Instructions to follow - Within the material below, locate the line with "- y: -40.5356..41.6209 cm" and the line with "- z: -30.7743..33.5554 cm", then return those two lines and all lines between them, exactly as written.

Source material -
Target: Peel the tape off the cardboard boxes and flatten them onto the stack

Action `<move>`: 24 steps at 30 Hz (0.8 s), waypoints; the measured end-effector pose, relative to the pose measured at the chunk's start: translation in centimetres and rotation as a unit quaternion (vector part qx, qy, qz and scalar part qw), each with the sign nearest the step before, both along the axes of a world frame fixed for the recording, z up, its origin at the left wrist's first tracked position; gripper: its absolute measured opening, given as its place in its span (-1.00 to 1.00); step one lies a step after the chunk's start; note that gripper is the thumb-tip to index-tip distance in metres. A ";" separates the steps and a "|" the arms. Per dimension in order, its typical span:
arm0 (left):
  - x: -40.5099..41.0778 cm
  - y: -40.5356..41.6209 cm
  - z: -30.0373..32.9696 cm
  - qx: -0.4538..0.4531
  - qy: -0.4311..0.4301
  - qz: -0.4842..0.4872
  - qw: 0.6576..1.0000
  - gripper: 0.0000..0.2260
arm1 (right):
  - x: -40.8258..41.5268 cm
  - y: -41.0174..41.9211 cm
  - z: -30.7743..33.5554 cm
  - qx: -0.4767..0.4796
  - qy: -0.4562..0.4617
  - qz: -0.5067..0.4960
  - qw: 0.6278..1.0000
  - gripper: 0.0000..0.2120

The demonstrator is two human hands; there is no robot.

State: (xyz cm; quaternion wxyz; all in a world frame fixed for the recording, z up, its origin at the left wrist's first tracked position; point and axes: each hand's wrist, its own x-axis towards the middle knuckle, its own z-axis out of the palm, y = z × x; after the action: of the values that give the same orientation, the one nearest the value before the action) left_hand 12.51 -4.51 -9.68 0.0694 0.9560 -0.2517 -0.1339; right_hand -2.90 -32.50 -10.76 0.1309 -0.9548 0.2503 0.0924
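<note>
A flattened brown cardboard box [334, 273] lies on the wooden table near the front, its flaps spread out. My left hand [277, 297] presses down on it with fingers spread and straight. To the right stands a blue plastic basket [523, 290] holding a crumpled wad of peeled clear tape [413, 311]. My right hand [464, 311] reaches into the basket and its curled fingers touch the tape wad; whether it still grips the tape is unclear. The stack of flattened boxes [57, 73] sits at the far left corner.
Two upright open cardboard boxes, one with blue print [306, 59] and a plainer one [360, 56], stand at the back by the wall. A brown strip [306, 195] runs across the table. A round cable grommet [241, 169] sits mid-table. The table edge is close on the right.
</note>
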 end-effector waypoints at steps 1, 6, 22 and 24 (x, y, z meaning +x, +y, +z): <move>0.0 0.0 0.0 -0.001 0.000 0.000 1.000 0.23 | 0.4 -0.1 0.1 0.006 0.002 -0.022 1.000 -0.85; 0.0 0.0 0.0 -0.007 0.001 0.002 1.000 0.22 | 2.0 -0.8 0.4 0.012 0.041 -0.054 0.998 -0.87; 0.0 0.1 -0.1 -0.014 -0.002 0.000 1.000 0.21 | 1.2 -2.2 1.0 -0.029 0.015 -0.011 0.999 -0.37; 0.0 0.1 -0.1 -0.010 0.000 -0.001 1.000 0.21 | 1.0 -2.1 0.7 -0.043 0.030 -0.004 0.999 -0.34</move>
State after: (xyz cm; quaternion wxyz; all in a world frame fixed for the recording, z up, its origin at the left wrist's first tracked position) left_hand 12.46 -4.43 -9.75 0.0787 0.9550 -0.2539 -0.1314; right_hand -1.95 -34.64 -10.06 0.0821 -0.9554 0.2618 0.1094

Written reply -
  - y: -40.5356..41.6209 cm
  - z: -30.0373..32.9696 cm
  - qx: -0.4538..0.4531
  - qy: -0.4311..0.4301
  - qz: -0.4842..0.4872
  - qw: 0.6576..1.0000
  - gripper: 0.0000..0.2260
arm1 (right):
  - x: -40.8258..41.5268 cm
  - y: -41.0174..41.9211 cm
  - z: -30.7743..33.5554 cm

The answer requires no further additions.